Book Markov Chain Monte Carlo Simulations and Their Statistical Analysis

Download or read book Markov Chain Monte Carlo Simulations and Their Statistical Analysis written by Bernd A. Berg and published by World Scientific. This book was released on 2004 with total page 380 pages. Available in PDF, EPUB and Kindle. Book excerpt: This book teaches modern Markov chain Monte Carlo (MC) simulation techniques step by step. The material should be accessible to advanced undergraduate students and is suitable for a course. It ranges from elementary statistics concepts (the theory behind MC simulations), through conventional Metropolis and heat bath algorithms, autocorrelations and the analysis of the performance of MC algorithms, to advanced topics including the multicanonical approach, cluster algorithms and parallel computing.

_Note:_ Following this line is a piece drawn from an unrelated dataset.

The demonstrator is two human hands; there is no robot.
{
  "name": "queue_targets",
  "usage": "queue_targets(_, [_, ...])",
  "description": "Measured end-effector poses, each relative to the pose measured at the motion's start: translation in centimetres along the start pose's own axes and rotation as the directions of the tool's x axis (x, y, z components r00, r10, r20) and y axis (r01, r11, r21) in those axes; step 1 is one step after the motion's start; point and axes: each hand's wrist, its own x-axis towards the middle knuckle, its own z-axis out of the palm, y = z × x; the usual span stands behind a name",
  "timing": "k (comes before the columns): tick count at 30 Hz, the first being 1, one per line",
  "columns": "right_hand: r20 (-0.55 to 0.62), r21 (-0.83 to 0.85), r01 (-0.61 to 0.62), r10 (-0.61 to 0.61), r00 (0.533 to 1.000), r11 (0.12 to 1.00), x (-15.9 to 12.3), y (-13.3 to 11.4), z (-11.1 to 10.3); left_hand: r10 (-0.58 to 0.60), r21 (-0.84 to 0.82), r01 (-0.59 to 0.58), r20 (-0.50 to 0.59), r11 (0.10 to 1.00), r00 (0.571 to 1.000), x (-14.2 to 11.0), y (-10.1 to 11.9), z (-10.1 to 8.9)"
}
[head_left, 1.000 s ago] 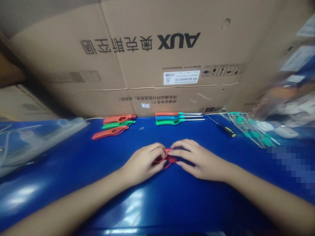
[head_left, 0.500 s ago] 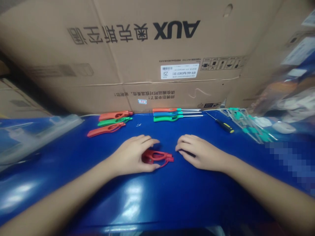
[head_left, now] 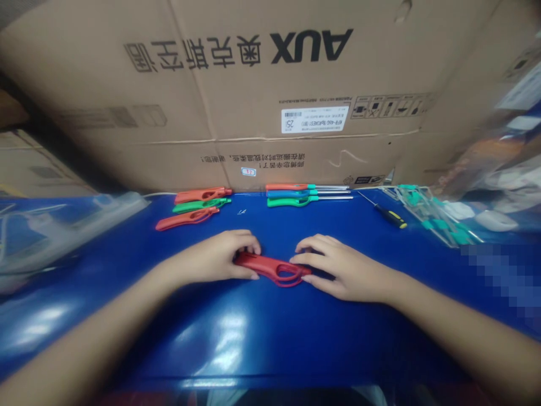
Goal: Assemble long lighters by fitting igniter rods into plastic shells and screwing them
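Between my hands is a red lighter handle [head_left: 270, 266], low over the blue table [head_left: 279, 332], with its trigger loop toward the right. My left hand [head_left: 220, 256] grips its thick left end between thumb and fingers. At the narrow tip, the thumb and fingers of my right hand [head_left: 338, 268] close around it. Part of the tip and the left end are hidden by my fingers.
Red and green lighter handles [head_left: 196, 217] lie at the back left. Lighters with metal rods [head_left: 291, 202] lie at the back middle, beside a screwdriver [head_left: 391, 215]. Green-tipped metal rods [head_left: 439, 217] are heaped at the right. A cardboard box [head_left: 236, 113] stands behind.
My left hand has shifted back to the handle's left end, exposing more of its body. My right hand, apart from it before, now grips the tip.
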Motion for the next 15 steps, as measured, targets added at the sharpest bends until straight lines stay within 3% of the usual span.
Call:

Therefore, it is also of interest to researchers in the field. The book relates the theory directly to Web-based computer code. This allows readers to get quickly started with their own simulations and to verify many numerical examples easily. The present code is in Fortran 77, for which compilers are freely available. The principles taught are important for users of other programming languages, like C or C++.

Book Markov Chains

    Book Details:
  • Author : Pierre Bremaud
  • Publisher : Springer Science & Business Media
  • Release : 2001-01-18
  • ISBN : 9780387985091
  • Pages : 470 pages

Download or read book Markov Chains written by Pierre Bremaud and published by Springer Science & Business Media. This book was released on 2001-01-18 with total page 470 pages. Available in PDF, EPUB and Kindle. Book excerpt: Primarily an introduction to the theory of stochastic processes at the undergraduate or beginning graduate level, the primary objective of this book is to initiate students in the art of stochastic modelling. However it is motivated by significant applications and progressively brings the student to the borders of contemporary research. Examples are from a wide range of domains, including operations research and electrical engineering. Researchers and students in these areas as well as in physics, biology and the social sciences will find this book of interest.